Вечерами мы с Джинни, освещая разбитую дорогу фонариком, ходили в бар «Чикоте», где понемногу выпивали с Эрнестом и Йорисом Ивенсом, с Хербом, Делмером и Джози и со всеми теми, кому весной 1937 года была небезразлична судьба Мадрида. «Могут ли наши пишущие машинки дать хоть какой-то отпор пулеметам? – спрашивали мы друг друга. – Есть ли толк от наших слов?» В этих разговорах сквозили одновременно страх и кураж. Просто непередаваемое чувство: ты сосредоточиваешься, слушаешь, наблюдаешь и при этом живешь необычайно яркой и насыщенной жизнью. Джози любила повторять, что на самом деле человек стремится вовсе не к безопасности, а к неизведанному. Уж не знаю, была ли эта ее формула универсальной или же подходила только к определенному типу людей, которые в разгар войны пили в каком-нибудь мадридском баре и были счастливы, когда кто-нибудь составлял им компанию.

Обычно по вечерам Хемингуэй хвастался в «Чикоте» как заведенный. Благодаря связям Йориса Ивенса он действительно имел доступ туда, куда другие не могли попасть, но то, как Эрнест об этом рассказывал…

«Я прошелся с генералом по полю боя и предложил ему более удачную стратегию…»

«Пацан целился неумело, как мальчик, который только-только научился обходиться без подгузников, так что я взял у него винтовку и показал, как надо стрелять по фашистам…»

Послушать Хемингуэя, так никто не знал о войне больше его. У него имелись самые лучшие карты и оружие, продукты и выпивка. В общем, всем до него было очень и очень далеко. А когда у Эрнеста заканчивались истории о собственном героизме, он брал в руки гитару и пел: громко, однако не слишком хорошо.

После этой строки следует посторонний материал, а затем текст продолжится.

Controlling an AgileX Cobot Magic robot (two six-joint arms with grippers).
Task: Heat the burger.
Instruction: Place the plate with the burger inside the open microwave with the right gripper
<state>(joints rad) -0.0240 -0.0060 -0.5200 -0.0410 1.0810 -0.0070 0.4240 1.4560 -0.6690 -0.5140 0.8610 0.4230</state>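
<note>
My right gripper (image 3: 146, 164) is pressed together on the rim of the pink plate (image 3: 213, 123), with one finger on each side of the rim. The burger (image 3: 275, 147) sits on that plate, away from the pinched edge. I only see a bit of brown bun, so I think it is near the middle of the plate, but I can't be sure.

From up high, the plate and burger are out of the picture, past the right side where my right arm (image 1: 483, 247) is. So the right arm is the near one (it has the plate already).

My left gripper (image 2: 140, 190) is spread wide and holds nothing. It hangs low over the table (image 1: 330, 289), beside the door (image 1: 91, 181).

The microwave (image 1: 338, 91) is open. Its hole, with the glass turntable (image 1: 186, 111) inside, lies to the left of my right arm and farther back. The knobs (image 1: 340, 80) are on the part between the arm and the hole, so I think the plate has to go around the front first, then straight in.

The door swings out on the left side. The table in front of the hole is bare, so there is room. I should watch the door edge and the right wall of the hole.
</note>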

Как-то в один из таких вечеров я обратилась к Джозефине, но так, чтобы меня услышал Хемингуэй:

– Джози, а вы не думаете, что наш Скруби мог бы навестить раненых ребят в госпитале? – Я выдумала это прозвище, сократив и смягчив слово «screwball» («хреноплет»); насчет посещения госпиталя я действительно так считала, но в то же время мне хотелось завоевать расположение Джозефины. – Вам не кажется, что, если бы Эрнест написал о раненых бойцах, это было бы лучшей иллюстрацией того, что здесь происходит?

Хемингуэй рассмеялся, но не надо мной, хотя в тот момент мне именно так и показалось.

– Ему в этой статье будет негде развернуться. Он же не делает сам переливание крови и не ампутирует конечности, – парировала Джози.

Эрнест снова рассмеялся и принялся громко рассказывать о том, какой материал они отсняли сегодня для фильма «Испанская земля», как будто опасался, что кто-то мог забыть о том, почему он со своей командой каждое утро отъезжает от отеля на двух машинах, тогда как большинство корреспондентов ждут трамвая или идут пешком.

Разговор, как это часто бывало в те дни, переключился на статистику, в которую так удобно упаковывать войну: сколько снарядов упало на город, какое количество солдат участвовало в боях и все в таком роде.

Джози придвинулась ближе ко мне и пояснила:

– Эрнест не мастер возвращаться туда, где ему причинили боль.

Я ждала. Когда молчишь, всегда найдется тот, кто заговорит вместо тебя.

Эрнест взял в руки гитару и завел испанскую песню.

– Скруби, – сказала я, – ты знаешь, как я люблю, когда ты поешь, но сейчас лучше помолчи, а то ты своим пением всех шлюх до экстаза доведешь.

А сама подумала, как это трогательно: за напускной бравадой Эрнест прятал страх, который испытывали мы все, ведь только идиоту тогда не было страшно. Хемингуэй был тяжело ранен на Первой мировой, и врачи так и не смогли извлечь всю шрапнель из его ноги. Однако он тем не менее приехал сюда, и это характеризовало его как нельзя лучше.